The risk is that the truce may not survive beyond its current two-month timeframe if there is no meaningful progress on all three of the confidence-building measures. Pushing Taiz to the side would jeopardise prospects for renewal. As noted, some in the government camp may advocate making negotiations over fully reopening Sanaa airport dependent on progress on Taiz, thus undermining the possibility of the truce being extended if the Huthis continue to delay on the latter. The Huthis, for their part, continue to be dismissive of the Taiz roads issue and show signs of slow-walking negotiations, giving the government a perfect excuse to stall efforts to move toward talks.

Resolving the Taiz roads question is thus closely linked to the fate of the truce overall, as well as of any future talks between the belligerents. Outside powers should employ a two-pronged approach to reaching a resolution. First, as part of a broader diplomatic push with the Huthis in Sanaa, they should focus the rebels on the need to make progress on Taiz, signalling that the issue is high on their agenda. The absence of sustained, serious diplomacy around the Taiz question can only have contributed to the lack of action to date. Secondly, mindful of the risk of mixing the road access file with other political and military issues, diplomats should raise Taiz in their discussions with Saudi Arabia, since the kingdom has its own channels with the Huthis. Involving Saudi Arabia in advocacy to reopen Taiz can enhance the kingdom’s credibility, since many Yemenis believe (and resent) that it wishes to keep Islah on the back foot in one of the country’s most economically important areas. It would also serve Riyadh’s aim of helping bring the war to a close.
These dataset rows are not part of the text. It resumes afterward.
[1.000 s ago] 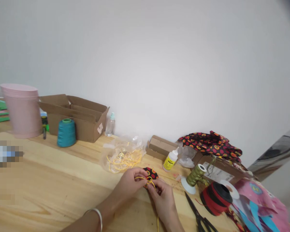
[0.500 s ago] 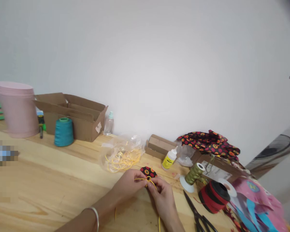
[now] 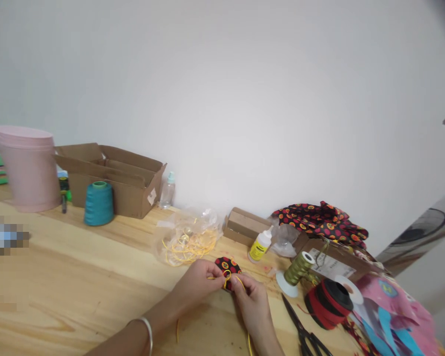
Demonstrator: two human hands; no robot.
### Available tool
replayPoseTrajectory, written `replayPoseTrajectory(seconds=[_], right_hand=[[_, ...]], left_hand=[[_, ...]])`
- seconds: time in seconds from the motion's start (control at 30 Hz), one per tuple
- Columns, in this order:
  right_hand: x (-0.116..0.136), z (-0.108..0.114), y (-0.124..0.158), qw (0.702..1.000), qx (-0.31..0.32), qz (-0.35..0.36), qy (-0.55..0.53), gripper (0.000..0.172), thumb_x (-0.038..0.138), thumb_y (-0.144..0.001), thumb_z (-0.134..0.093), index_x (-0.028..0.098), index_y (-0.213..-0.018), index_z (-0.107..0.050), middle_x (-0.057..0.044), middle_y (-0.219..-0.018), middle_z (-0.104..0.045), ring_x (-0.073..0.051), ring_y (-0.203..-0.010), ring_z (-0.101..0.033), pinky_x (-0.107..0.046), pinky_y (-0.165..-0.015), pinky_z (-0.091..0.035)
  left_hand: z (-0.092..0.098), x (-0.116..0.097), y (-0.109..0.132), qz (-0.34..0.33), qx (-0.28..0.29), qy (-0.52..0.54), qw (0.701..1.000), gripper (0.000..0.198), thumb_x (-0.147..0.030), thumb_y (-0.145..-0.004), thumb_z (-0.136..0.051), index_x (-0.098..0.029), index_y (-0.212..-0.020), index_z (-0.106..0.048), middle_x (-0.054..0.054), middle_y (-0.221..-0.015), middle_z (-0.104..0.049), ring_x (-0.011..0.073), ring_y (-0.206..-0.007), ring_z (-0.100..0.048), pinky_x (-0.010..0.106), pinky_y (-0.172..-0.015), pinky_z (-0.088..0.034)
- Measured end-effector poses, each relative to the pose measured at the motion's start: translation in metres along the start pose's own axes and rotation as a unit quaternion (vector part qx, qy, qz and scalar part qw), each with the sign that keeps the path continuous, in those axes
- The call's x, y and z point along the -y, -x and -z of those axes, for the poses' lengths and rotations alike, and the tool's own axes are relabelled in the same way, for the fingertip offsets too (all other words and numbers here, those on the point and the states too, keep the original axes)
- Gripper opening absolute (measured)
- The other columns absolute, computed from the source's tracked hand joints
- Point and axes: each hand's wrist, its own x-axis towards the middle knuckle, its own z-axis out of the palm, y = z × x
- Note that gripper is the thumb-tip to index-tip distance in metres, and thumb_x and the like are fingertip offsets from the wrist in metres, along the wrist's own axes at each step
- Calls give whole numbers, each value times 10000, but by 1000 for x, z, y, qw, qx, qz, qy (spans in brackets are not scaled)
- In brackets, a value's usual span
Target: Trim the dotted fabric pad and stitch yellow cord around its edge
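My left hand pinches a thin yellow cord between thumb and forefinger. Opposite it, my right hand is closed on the same cord. A small loop of cord stands up between the fingertips, and one end runs down past my right wrist. Just behind the hands lies a small black fabric piece with red and yellow round motifs. Its near part is hidden by the fingers.
A plastic bag of yellow cord lies beyond my left hand. Right of my hands are a glue bottle, an olive thread spool, black scissors and a red-black ribbon roll. Farther left stand a teal thread cone and cardboard box.
The cord loop between my fingertips has shifted slightly and changed shape. My right fingers have moved a little, and the hanging cord end has swung right.
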Motion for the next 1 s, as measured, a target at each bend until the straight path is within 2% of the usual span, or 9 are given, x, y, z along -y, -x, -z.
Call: replayPoseTrajectory(seconds=[0.23, 0.33, 0.5, 0.6, 0.7, 0.83, 1.0], right_hand=[[-5, 7, -4, 990, -88, -26, -104, 360, 450, -700, -516, 174, -475, -467, 31, -458, -415, -110, -461, -369, -215, -440, -306], [-6, 6, -5, 985, -87, -33, -146, 379, 474, -687, -528, 172, -471, -452, 36, -447, -380, -99, -446, -338, -212, -426, -288], [-4, 0, -2, 971, -48, -64, -225, 374, 489, -662, -560, 163, -506, -463, 46, -446, -373, -68, -405, -298, -186, -385, -251], [1, 0, 0, 949, -34, -123, -288, 390, 478, -682, -551, 170, -491, -407, 76, -401, -318, -35, -335, -188, -162, -320, -145], [6, 3, 2, 915, -33, -160, -369, 347, 437, -675, -581, 177, -533, -399, 108, -386, -265, -22, -319, -106, -145, -302, -78], [11, 7, 1, 877, -46, -146, -456, 264, 369, -658, -625, 190, -640, -433, 110, -436, -320, -16, -323, -116, -126, -291, -88], [17, 11, -1, 850, -60, -131, -506, 257, 314, -668, -628, 184, -610, -413, 104, -443, -360, -4, -305, -151, -116, -279, -111]], left_hand=[[2, -7, 2, -14, 5, 24, 1000, 198, -242, -632, -496, -137, -580, -655, -18, -548, -631, 150, -588, -555, 204, -562, -372], [2, -7, 3, -18, 9, 19, 1000, 209, -242, -643, -489, -132, -591, -659, -13, -553, -632, 150, -586, -553, 199, -544, -365], [2, -4, 3, -22, 8, 4, 1000, 213, -258, -648, -493, -139, -596, -662, -19, -550, -628, 142, -562, -547, 191, -522, -359], [1, -3, 3, -20, 11, 10, 1000, 212, -258, -649, -493, -137, -612, -663, -18, -567, -637, 145, -577, -555, 192, -535, -368], [0, 0, 2, -21, 11, 12, 1000, 211, -253, -646, -494, -135, -625, -668, -14, -584, -648, 153, -597, -564, 197, -553, -379], [0, 2, 2, -32, 11, 20, 999, 211, -262, -649, -501, -133, -647, -668, -3, -620, -654, 164, -637, -573, 207, -579, -390], [0, -2, 4, -39, 27, 51, 998, 226, -276, -667, -504, -127, -678, -674, 9, -646, -658, 165, -641, -576, 209, -566, -385]])
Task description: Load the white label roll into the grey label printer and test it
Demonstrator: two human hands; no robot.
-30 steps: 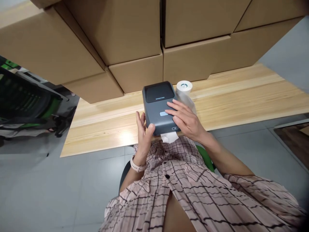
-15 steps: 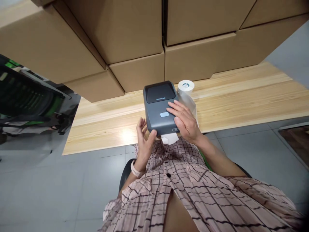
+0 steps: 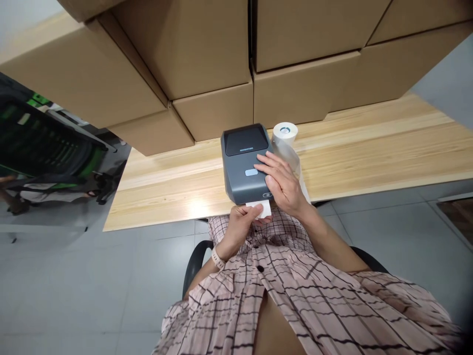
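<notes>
A dark grey label printer (image 3: pixel 240 165) with a glossy black window and a pale blue button stands near the front edge of the table. White label paper (image 3: pixel 264 212) sticks out from its front slot. My left hand (image 3: pixel 242 224) pinches that paper between thumb and fingers, just below the printer. My right hand (image 3: pixel 283 182) rests on the printer's right side, fingers stretched across its lid beside the button. Behind the right hand stands a white paper roll (image 3: pixel 285 133), its loose strip trailing down along the printer's right side.
Stacked cardboard boxes (image 3: pixel 214 108) line the back of the wooden table (image 3: pixel 377 148). Off to the left is a black and green office chair (image 3: pixel 48 138) on the tiled floor (image 3: pixel 155 281). My lap lies under the table's front edge.
My left hand has left the printer's lower left corner, moved right, and closed on the paper at the slot. My right hand has stayed on the lid.
</notes>
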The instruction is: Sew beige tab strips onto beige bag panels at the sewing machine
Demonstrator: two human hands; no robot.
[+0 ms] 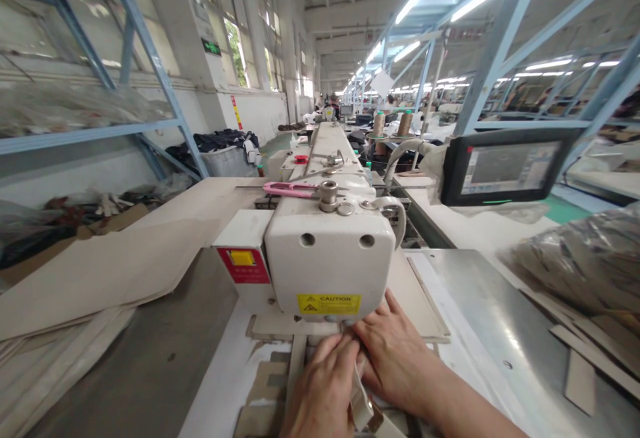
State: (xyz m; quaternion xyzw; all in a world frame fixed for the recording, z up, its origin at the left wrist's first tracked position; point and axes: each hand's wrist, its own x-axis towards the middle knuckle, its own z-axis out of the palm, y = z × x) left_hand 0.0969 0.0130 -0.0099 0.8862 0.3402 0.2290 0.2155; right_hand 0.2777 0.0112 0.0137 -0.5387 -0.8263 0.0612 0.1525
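L. hand [324,385] is curling shut on a beige strap [363,406] at near edge of the desk [480,298], just under the sewing machine [330,258]. R. hand [395,358] is lying open, pressing beside it. They are prob. lining it up; next move is needing a straight strap & fingers clear of the needle.

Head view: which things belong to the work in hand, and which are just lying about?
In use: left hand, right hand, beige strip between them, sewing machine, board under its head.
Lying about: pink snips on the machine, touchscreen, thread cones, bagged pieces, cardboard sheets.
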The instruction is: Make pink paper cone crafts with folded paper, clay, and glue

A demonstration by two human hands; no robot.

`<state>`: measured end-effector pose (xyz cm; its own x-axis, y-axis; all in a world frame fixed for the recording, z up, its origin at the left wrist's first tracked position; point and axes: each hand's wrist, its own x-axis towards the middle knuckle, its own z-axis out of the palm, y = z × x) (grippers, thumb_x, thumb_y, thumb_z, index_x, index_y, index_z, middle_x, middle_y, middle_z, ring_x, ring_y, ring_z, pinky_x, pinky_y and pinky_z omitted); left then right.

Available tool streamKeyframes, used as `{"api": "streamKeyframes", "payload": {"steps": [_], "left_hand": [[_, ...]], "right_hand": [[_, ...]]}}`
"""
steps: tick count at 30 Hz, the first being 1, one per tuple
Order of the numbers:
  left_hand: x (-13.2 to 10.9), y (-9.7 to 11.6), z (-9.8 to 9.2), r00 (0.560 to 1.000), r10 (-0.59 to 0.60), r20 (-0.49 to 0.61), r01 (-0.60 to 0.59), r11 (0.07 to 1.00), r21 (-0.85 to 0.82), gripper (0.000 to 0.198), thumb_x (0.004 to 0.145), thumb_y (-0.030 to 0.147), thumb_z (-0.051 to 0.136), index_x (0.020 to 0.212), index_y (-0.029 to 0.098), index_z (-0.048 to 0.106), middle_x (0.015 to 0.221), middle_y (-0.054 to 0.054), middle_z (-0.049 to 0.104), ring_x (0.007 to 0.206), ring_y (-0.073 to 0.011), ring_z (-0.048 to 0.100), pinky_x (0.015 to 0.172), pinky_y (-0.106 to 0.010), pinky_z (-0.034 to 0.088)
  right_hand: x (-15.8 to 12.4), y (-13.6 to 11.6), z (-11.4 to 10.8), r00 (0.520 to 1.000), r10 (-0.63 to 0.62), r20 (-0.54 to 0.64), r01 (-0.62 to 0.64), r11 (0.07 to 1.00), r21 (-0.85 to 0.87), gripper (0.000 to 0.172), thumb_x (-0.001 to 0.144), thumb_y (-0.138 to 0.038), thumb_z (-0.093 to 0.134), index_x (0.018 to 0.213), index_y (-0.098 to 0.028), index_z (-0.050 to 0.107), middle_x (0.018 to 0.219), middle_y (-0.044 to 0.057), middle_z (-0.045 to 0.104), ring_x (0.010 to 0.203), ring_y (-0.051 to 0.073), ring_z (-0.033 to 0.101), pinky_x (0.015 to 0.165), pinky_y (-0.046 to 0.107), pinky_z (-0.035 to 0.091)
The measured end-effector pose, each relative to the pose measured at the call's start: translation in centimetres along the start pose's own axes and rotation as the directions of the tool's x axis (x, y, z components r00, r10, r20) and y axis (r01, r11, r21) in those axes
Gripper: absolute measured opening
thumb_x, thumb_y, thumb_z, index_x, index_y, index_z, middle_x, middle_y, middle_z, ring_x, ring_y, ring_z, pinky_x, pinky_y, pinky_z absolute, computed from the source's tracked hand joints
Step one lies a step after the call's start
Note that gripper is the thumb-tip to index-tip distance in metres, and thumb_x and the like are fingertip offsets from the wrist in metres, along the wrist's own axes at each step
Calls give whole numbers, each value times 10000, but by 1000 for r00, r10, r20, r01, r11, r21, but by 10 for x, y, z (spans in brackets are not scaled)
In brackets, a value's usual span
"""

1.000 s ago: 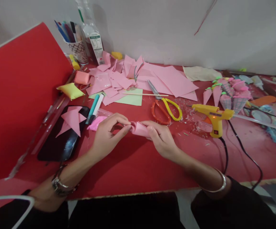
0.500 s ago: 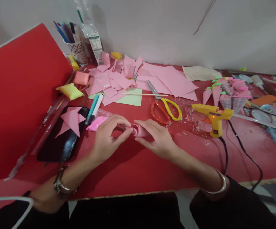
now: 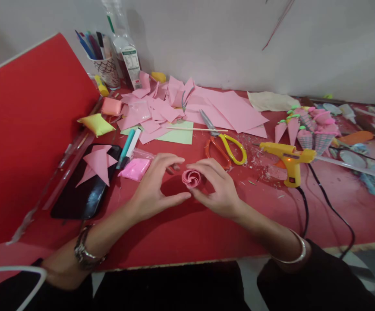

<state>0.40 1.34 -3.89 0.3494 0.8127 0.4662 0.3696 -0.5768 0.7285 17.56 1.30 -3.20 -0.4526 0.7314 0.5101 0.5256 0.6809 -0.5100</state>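
Top of the bottle (image 3: 123, 45) out of frame

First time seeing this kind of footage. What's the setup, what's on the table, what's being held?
No robot here: the camera is worn on a person's head, looking forward and down at their bare left hand and right hand. The right hand holds a rolled pink paper spiral; the left curves open beside it, and whether its thumb touches is unclear. On the red tabletop lie a yellow plastic glue gun, metal scissors with red and yellow handles, flat pink paper sheets and a black rectangular phone-like slab.
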Motion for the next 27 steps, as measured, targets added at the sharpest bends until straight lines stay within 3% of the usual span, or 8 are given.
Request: {"api": "streamKeyframes", "payload": {"steps": [6,10,16,21,27], "left_hand": [[-2,-1,5,985,13,173,-28,996,86,449,728,174,540,1130,212,343,1066,-83,466,978,-204,474,807,-362,435],[-2,0,7,968,-24,249,17,999,33,274,783,183,468,1048,179,397,1010,-84,523,930,-194,509,754,-330,450],[-1,1,6,967,-18,254,21,1000,-10,142,814,166,381,942,165,442,879,-58,553,787,-158,536,678,-281,457],[-1,2,6,967,-32,252,52,996,-71,143,824,138,338,914,173,443,888,-53,544,810,-148,527,727,-287,447],[-3,1,5,954,21,298,-2,998,-63,103,820,186,323,896,164,390,804,-38,501,680,-130,500,597,-257,445]], "right_hand": [[0,-4,-2,996,-83,-18,83,995,47,296,735,-175,466,1030,-207,460,926,52,526,870,162,516,762,325,448],[-1,-6,0,995,-97,20,94,991,95,321,725,-161,477,1044,-181,457,930,60,522,882,158,506,770,307,445],[-1,-8,-1,999,-29,23,26,992,127,320,735,-208,505,1049,-189,451,923,56,524,862,161,503,756,320,453],[-1,-8,-3,1000,3,29,-8,984,177,408,737,-219,504,1128,-186,393,926,54,509,786,140,500,702,306,473],[-2,-10,-2,994,-111,14,107,980,169,375,734,-219,531,1092,-186,426,939,54,506,876,148,489,754,290,460]]}}
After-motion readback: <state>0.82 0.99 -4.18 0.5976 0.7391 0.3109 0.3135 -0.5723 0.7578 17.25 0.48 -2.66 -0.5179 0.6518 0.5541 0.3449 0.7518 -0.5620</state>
The parties should not miss this opportunity for progress. The partial reopening of Sanaa airport has rekindled hope among Yemenis that they will once again be able to travel outside the country. Likewise, the reopening of Taiz roads would bring great benefits for the city’s residents whose freedom of movement has been curtailed for too long. If there is no movement on Taiz, the chances of a truce extension beyond the two-month timeline, and peace in Yemen, will only grow slimmer. Despite widespread scepticism, the truce, the first countrywide halt in fighting since 2016, has held thus far. Yemenis should not be made to wait six more years for another opportunity for peace.